▶ Collected data
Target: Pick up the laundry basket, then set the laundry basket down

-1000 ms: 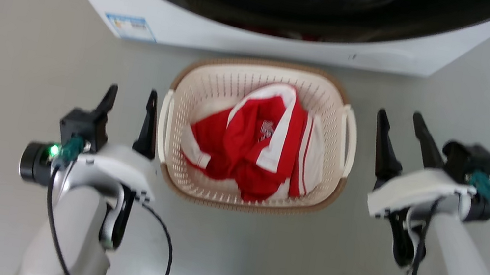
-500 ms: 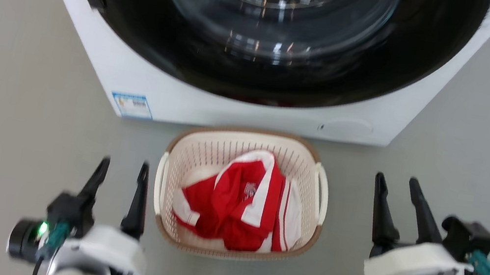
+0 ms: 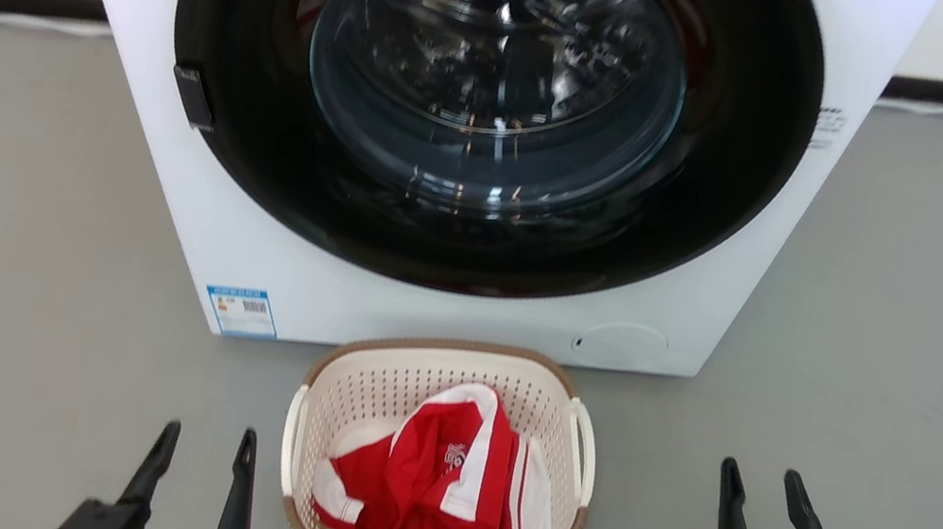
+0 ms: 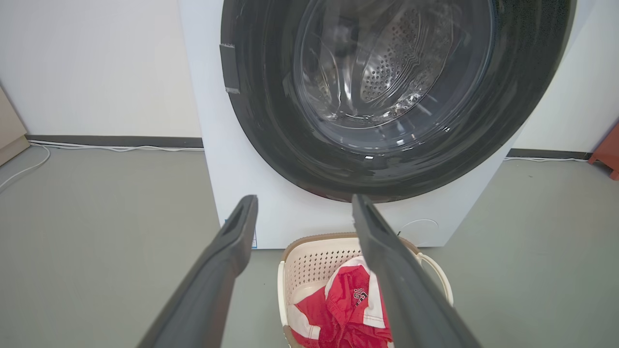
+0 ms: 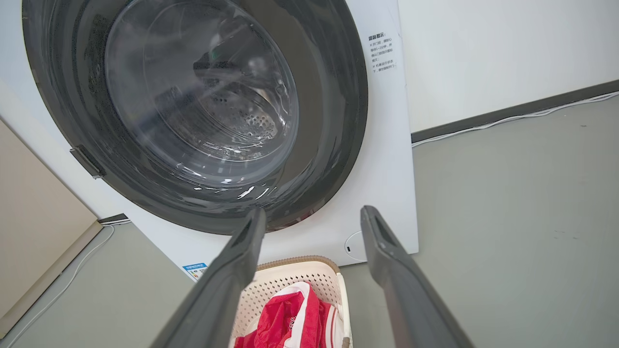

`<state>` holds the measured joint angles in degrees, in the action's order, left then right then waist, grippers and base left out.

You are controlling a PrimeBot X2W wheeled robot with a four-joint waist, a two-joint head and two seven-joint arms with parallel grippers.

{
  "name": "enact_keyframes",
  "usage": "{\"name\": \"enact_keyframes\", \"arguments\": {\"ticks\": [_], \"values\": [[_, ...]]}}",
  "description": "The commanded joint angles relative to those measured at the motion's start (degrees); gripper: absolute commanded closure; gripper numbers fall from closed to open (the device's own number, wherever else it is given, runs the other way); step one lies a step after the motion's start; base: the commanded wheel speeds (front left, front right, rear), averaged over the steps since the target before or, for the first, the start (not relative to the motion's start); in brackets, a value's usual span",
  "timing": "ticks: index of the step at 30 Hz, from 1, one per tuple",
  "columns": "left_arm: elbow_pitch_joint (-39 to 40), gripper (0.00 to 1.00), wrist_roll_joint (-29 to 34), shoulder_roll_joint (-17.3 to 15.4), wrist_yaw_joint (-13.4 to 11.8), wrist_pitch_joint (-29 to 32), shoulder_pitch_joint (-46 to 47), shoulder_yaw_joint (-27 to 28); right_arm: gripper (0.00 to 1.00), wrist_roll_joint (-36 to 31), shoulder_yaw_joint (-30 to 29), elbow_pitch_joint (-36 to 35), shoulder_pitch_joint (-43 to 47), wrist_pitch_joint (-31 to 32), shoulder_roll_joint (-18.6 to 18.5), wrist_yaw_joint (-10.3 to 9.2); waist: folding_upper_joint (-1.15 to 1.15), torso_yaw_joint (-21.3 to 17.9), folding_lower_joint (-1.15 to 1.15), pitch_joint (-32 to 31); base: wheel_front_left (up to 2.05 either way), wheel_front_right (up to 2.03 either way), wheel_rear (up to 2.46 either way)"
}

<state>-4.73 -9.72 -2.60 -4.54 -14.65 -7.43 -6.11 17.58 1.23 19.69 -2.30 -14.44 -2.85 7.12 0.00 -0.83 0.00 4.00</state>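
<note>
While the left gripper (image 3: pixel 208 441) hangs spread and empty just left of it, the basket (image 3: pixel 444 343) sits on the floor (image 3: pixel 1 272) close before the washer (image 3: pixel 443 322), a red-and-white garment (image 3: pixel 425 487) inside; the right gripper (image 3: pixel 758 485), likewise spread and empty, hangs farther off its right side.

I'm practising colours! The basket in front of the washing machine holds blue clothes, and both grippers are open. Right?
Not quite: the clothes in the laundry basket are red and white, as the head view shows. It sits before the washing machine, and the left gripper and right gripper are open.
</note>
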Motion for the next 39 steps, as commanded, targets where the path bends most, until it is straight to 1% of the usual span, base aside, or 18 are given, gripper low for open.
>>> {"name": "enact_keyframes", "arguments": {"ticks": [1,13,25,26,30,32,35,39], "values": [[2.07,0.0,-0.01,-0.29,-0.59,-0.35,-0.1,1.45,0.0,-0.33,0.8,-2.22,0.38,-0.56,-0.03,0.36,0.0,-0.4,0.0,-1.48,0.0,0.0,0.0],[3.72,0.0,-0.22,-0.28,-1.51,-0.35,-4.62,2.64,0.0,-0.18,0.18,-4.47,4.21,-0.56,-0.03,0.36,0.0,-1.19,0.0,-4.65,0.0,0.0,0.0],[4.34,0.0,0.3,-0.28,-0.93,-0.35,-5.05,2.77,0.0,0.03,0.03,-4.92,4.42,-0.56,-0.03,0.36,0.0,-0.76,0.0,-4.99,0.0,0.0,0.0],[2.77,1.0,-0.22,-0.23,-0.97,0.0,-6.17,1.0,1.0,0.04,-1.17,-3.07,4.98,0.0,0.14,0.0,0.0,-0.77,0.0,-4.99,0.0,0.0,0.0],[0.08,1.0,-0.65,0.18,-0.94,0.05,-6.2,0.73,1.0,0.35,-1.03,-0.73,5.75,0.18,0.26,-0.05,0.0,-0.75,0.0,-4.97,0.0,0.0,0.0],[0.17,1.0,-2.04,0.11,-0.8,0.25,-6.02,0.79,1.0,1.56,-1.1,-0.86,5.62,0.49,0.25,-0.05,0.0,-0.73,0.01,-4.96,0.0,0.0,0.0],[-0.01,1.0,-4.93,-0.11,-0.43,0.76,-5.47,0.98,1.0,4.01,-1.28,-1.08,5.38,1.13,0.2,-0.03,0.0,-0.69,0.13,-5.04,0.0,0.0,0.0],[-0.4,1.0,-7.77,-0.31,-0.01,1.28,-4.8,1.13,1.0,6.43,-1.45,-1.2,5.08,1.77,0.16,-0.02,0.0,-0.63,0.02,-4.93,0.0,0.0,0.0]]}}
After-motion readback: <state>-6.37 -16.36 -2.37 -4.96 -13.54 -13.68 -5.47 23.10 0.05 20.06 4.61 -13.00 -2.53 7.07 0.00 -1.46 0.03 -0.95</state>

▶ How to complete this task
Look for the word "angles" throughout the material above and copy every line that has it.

▶ Answer section
`<state>` holds the measured joint angles in degrees, in the action's order, left then right then waist, grippers and base left out.
  "description": "The commanded joint angles relative to those measured at the motion's start (degrees); gripper: absolute commanded closure; gripper numbers fall from closed to open (the device's own number, wherever else it is given, runs the other way); step one lies a step after the motion's start; base: the commanded wheel speeds (front left, front right, rear), averaged over the steps since the target before or, for the first, the start (not relative to the motion's start); in brackets, a value's usual span",

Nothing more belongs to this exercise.